# About this exercise
Leave every entry as it is and write the data out in full.

# Data extracts
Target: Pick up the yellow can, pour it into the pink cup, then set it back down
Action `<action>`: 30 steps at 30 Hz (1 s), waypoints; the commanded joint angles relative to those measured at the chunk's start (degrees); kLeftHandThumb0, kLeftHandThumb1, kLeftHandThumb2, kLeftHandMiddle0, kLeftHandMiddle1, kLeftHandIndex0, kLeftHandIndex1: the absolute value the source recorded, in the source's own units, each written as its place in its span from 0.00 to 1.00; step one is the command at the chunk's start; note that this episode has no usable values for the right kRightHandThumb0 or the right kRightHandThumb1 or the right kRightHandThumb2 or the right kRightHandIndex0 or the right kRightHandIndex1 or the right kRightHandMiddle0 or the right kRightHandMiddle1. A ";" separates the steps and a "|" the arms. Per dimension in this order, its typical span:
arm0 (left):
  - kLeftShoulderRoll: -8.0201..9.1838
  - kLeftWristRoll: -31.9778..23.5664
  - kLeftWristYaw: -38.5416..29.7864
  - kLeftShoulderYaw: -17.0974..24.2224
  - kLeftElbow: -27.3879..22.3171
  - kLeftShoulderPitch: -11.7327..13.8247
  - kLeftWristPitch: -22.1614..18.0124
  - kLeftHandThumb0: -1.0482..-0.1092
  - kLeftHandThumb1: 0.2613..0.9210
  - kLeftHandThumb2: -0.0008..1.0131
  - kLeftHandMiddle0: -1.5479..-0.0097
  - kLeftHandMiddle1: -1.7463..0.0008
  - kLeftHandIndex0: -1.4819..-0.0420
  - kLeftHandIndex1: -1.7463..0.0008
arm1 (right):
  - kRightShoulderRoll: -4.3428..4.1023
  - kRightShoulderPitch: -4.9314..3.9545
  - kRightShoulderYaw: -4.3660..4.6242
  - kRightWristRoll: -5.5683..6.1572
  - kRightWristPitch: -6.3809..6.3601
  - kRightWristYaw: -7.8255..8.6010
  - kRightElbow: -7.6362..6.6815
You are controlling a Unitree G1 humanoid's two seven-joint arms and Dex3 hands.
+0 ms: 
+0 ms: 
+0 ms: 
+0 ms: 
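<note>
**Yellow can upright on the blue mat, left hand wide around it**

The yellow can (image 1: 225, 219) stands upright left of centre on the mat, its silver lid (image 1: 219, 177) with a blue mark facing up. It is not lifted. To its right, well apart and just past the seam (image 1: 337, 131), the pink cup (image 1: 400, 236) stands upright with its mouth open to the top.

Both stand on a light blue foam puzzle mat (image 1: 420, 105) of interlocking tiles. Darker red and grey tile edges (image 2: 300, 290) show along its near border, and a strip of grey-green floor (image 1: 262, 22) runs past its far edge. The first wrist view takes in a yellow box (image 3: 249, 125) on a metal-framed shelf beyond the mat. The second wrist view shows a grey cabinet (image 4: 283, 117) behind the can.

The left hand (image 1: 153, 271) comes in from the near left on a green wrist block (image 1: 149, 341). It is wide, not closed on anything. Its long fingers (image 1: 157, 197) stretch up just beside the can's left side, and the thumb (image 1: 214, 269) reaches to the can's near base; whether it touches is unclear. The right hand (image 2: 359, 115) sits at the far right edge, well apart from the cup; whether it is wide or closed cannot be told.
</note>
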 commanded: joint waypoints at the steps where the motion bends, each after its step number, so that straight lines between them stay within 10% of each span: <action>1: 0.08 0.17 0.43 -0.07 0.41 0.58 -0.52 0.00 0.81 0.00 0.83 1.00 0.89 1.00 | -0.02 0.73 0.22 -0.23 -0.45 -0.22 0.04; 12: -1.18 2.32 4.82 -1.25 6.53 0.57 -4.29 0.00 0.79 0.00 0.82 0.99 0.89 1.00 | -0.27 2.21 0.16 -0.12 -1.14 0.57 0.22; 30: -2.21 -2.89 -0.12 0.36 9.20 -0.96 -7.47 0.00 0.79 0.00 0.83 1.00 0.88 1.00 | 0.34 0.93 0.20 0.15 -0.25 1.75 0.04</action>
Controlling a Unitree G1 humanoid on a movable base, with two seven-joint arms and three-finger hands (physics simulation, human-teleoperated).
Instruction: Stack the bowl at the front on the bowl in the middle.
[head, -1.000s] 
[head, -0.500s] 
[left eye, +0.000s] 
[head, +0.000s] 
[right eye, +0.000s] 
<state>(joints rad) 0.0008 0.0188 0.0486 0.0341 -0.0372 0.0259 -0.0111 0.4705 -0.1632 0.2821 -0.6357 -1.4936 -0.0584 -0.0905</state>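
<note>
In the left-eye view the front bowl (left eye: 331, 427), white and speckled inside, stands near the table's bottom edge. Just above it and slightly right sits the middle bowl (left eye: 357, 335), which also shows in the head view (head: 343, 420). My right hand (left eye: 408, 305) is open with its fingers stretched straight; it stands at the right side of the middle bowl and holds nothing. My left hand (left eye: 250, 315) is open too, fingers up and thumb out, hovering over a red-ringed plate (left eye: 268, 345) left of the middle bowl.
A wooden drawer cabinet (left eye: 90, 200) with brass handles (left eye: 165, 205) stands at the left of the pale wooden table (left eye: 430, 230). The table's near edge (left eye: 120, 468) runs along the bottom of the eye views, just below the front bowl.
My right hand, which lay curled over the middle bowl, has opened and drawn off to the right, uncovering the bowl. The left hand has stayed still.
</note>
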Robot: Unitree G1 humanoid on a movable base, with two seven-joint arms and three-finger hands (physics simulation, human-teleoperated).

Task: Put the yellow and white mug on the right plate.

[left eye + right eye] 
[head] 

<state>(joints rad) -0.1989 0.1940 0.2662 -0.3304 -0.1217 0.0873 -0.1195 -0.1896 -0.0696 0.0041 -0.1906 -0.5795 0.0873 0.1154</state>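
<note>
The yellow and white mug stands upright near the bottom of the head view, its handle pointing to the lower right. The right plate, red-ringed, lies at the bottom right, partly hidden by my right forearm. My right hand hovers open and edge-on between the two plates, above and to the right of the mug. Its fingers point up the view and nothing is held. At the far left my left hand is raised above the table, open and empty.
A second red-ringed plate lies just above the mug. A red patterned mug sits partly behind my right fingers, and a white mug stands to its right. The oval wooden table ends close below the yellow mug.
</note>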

# Task solution
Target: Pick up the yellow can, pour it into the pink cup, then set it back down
Action `<action>`: 30 steps at 30 Hz (1 s), waypoints; the commanded joint angles relative to those measured at the chunk's start (degrees); kLeftHandThumb0, kLeftHandThumb1, kLeftHandThumb2, kLeftHandMiddle0, kLeftHandMiddle1, kLeftHandIndex0, kLeftHandIndex1: the absolute value the source recorded, in the source's own units, each written as its place in its span from 0.00 to 1.00; step one is the command at the chunk's start; note that this episode has no usable values for the right kRightHandThumb0 or the right kRightHandThumb1 or the right kRightHandThumb2 or the right kRightHandIndex0 or the right kRightHandIndex1 or the right kRightHandMiddle0 or the right kRightHandMiddle1. A ";" separates the steps and a "|" the arms. Per dimension in this order, its typical span:
arm0 (left):
  - kLeftShoulderRoll: -8.0201..9.1838
  - kLeftWristRoll: -31.9778..23.5664
  - kLeftWristYaw: -38.5416..29.7864
  - kLeftShoulderYaw: -17.0974..24.2224
  - kLeftElbow: -27.3879..22.3171
  - kLeftShoulderPitch: -11.7327..13.8247
  - kLeftWristPitch: -22.1614..18.0124
  - kLeftHandThumb0: -1.0482..-0.1092
  - kLeftHandThumb1: 0.2613..0.9210
  - kLeftHandThumb2: -0.0008..1.0131
  - kLeftHandMiddle0: -1.5479..-0.0097
  - kLeftHandMiddle1: -1.7463..0.0008
  - kLeftHandIndex0: -1.4819..-0.0420
  - kLeftHandIndex1: -1.7463..0.0008
arm1 (right):
  - kRightShoulderRoll: -4.3428..4.1023
  - kRightShoulderPitch: -4.9314..3.9545
  - kRightShoulderYaw: -4.3660..4.6242
  - kRightWristRoll: -5.5683..6.1572
  - kRightWristPitch: -6.3809..6.3601
  - kRightWristYaw: -7.8255..8.6010
  - kRightElbow: -7.6362..6.6815
You are controlling a Unitree G1 humanoid's two seven-joint arms and Dex3 hands.
+0 ms: 
+0 ms: 
+0 ms: 
+0 ms: 
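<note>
**Yellow can upright on the blue mat, left hand wide around it**

The yellow can (image 1: 225, 219) stands upright left of centre on the mat, its silver lid (image 1: 219, 177) with a blue mark facing up. It is not lifted. To its right, well apart and just past the seam (image 1: 337, 131), the pink cup (image 1: 400, 236) stands upright with its mouth open to the top.

Both stand on a light blue foam puzzle mat (image 1: 420, 105) of interlocking tiles. Darker red and grey tile edges (image 2: 300, 290) show along its near border, and a strip of grey-green floor (image 1: 262, 22) runs past its far edge. The first wrist view takes in a yellow box (image 3: 249, 125) on a metal-framed shelf beyond the mat. The second wrist view shows a grey cabinet (image 4: 283, 117) behind the can.

The left hand (image 1: 153, 271) comes in from the near left on a green wrist block (image 1: 149, 341). It is wide, not closed on anything. Its long fingers (image 1: 157, 197) stretch up just beside the can's left side, and the thumb (image 1: 214, 269) reaches to the can's near base; whether it touches is unclear. The right hand (image 2: 359, 115) sits at the far right edge, well apart from the cup; whether it is wide or closed cannot be told.
</note>
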 commanded: joint waypoints at the steps where the motion bends, each after its step number, so that straight lines between them stay within 10% of each span: <action>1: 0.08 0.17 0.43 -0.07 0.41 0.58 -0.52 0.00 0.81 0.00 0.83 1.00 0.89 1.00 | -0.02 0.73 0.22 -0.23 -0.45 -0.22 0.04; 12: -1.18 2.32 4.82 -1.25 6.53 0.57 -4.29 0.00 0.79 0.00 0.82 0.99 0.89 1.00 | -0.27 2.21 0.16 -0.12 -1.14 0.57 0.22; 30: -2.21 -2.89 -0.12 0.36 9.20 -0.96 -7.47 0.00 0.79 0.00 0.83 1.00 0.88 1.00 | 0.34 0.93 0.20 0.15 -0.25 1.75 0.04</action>
Controlling a Unitree G1 humanoid on a movable base, with two seven-joint arms and three-finger hands (physics simulation, human-teleoperated).
Instruction: Stack the bowl at the front on the bowl in the middle.
[head, -1.000s] 
[head, -0.500s] 
[left eye, +0.000s] 
[head, +0.000s] 
[right eye, +0.000s] 
<state>(joints rad) 0.0008 0.0188 0.0486 0.0341 -0.0372 0.0259 -0.0111 0.4705 -0.1632 0.2821 -0.6357 -1.4936 -0.0584 -0.0905</state>
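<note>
In the left-eye view the front bowl (left eye: 331, 427), white and speckled inside, stands near the table's bottom edge. Just above it and slightly right sits the middle bowl (left eye: 357, 335), which also shows in the head view (head: 343, 420). My right hand (left eye: 408, 305) is open with its fingers stretched straight; it stands at the right side of the middle bowl and holds nothing. My left hand (left eye: 250, 315) is open too, fingers up and thumb out, hovering over a red-ringed plate (left eye: 268, 345) left of the middle bowl.
A wooden drawer cabinet (left eye: 90, 200) with brass handles (left eye: 165, 205) stands at the left of the pale wooden table (left eye: 430, 230). The table's near edge (left eye: 120, 468) runs along the bottom of the eye views, just below the front bowl.
My right hand, which lay curled over the middle bowl, has opened and drawn off to the right, uncovering the bowl. The left hand has stayed still.
</note>
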Robot: Unitree G1 humanoid on a movable base, with two seven-joint arms and three-finger hands (physics simulation, human-teleoperated).

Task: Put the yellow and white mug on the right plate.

[left eye + right eye] 
[head] 

<state>(joints rad) -0.1989 0.1940 0.2662 -0.3304 -0.1217 0.0873 -0.1195 -0.1896 -0.0696 0.0041 -0.1906 -0.5795 0.0873 0.1154</state>
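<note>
The yellow and white mug stands upright near the bottom of the head view, its handle pointing to the lower right. The right plate, red-ringed, lies at the bottom right, partly hidden by my right forearm. My right hand hovers open and edge-on between the two plates, above and to the right of the mug. Its fingers point up the view and nothing is held. At the far left my left hand is raised above the table, open and empty.
A second red-ringed plate lies just above the mug. A red patterned mug sits partly behind my right fingers, and a white mug stands to its right. The oval wooden table ends close below the yellow mug.
</note>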

What the exercise asked for is complete.